In September 2018 Imogen receives a handwritten letter with a German postmark from Magda, a person she has never met. Magda knew Imogen's husband during the war and now all these years later she wishes to commemorate the part he played in a major event in the small town she lives in in the German countryside. Instantly, the reader's instinct is piqued and there are all sorts of questions and ideas running through your mind. You want all the answers immediately but before that can happen an absorbing, tense and emotional story must be told. The book is divided into four distinct parts which begin in 1939 and will eventually bring us up to the present day. But it is the sections set during the war years that make for an interesting, impassioned and fascinating read and one where the sacrifices of so many will long live on in your mind.

The chapters alternate between Magda and Imogen and once you settle into the rhythm of the story and know to expect that each chapter will switch between characters you immerse yourself into the story and are keen to discover how eventually the connections between the two women become apparent. Part one was very much introductory for the first quarter of the book, it was entitled the Phoney War and to be honest not much happened bar the reader getting to know the two girls and their family situation. I suppose it was similar to worldwide events with the war that there was a period of waiting and anticipating to see what the next move should be once war was declared. Once I reached the halfway point I found myself really absorbed in what was going on and starting to deeply care for the characters.

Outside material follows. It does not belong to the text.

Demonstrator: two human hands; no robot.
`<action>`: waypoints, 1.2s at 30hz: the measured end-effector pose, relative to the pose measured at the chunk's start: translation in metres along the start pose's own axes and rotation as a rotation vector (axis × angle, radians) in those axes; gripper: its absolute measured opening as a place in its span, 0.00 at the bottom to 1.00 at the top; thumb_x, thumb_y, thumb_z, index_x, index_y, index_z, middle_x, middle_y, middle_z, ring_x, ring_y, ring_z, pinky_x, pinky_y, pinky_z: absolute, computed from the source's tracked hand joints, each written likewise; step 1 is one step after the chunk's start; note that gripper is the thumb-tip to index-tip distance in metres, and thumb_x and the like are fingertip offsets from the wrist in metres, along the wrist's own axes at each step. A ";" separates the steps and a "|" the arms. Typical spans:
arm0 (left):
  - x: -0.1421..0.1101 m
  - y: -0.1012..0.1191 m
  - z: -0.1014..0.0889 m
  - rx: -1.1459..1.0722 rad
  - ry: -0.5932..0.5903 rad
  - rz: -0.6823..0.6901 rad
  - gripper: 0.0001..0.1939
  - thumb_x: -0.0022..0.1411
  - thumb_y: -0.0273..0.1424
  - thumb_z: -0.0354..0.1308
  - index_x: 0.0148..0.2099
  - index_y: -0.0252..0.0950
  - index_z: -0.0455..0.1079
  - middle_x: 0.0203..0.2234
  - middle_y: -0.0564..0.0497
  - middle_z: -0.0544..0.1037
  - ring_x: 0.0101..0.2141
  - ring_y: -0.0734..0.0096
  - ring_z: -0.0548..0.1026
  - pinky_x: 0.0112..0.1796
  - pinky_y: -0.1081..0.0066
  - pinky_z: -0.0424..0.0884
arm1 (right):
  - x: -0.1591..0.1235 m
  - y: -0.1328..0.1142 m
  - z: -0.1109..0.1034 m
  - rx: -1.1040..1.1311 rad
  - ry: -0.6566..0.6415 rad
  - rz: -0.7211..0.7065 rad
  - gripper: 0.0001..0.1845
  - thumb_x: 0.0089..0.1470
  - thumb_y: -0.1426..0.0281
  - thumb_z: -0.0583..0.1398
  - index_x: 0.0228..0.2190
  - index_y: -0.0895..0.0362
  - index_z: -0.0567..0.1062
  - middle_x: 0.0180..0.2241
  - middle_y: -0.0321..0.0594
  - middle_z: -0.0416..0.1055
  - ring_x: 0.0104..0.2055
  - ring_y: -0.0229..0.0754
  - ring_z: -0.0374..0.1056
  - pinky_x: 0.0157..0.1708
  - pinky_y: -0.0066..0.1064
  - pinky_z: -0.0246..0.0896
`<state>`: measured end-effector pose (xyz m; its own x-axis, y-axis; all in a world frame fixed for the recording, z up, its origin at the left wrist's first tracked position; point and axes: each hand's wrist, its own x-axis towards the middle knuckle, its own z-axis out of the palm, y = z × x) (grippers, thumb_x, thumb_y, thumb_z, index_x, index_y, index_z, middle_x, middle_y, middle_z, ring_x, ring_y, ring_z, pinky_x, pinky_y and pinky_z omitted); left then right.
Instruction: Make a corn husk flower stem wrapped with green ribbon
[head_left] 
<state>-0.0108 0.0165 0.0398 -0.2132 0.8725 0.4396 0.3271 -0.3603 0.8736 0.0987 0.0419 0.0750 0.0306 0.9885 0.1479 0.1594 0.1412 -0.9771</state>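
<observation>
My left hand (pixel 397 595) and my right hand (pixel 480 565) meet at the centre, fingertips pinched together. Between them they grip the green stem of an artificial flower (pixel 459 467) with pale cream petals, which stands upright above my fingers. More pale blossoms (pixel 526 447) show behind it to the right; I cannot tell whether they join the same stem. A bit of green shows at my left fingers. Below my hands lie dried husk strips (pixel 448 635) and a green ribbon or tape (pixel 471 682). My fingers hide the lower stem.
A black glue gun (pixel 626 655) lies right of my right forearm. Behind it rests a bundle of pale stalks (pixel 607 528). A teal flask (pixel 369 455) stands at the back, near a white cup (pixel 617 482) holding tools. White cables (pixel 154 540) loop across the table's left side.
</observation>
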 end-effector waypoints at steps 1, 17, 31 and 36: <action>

The first section followed Imogen as she was evacuated from Newcastle for fear of the city being bombed. She is moved with her school to the Lake District, she is very much an innocent teenager and I don't think she realised the true extent of what was about to unfold. That her sheltered childhood where she had been provided with everything she wanted would be dramatically altered. She spends the remaining years of her education in the Lake District and her focus does switch to men, Dougie being one but always at the back of her mind is family friend Freddie McMasters. Over several chapters we see how the affects of the war are beginning to be felt in Imogen's life and the same is said for Magda in Germany.

I thought it was brilliant that the author took two women, but both from very different backgrounds and opposites sides of the fence so to speak, and wrote about how different countries and families dealt with the war. We always get to read of English characters and their experiences of war but never German families. It provided a very different slant to war time fiction books and I think Debbie Rix has brought something fresh and innovative to this genre in which I have read many books. It also showed how not every German believed what was happening to their country and the actions of Hitler were right.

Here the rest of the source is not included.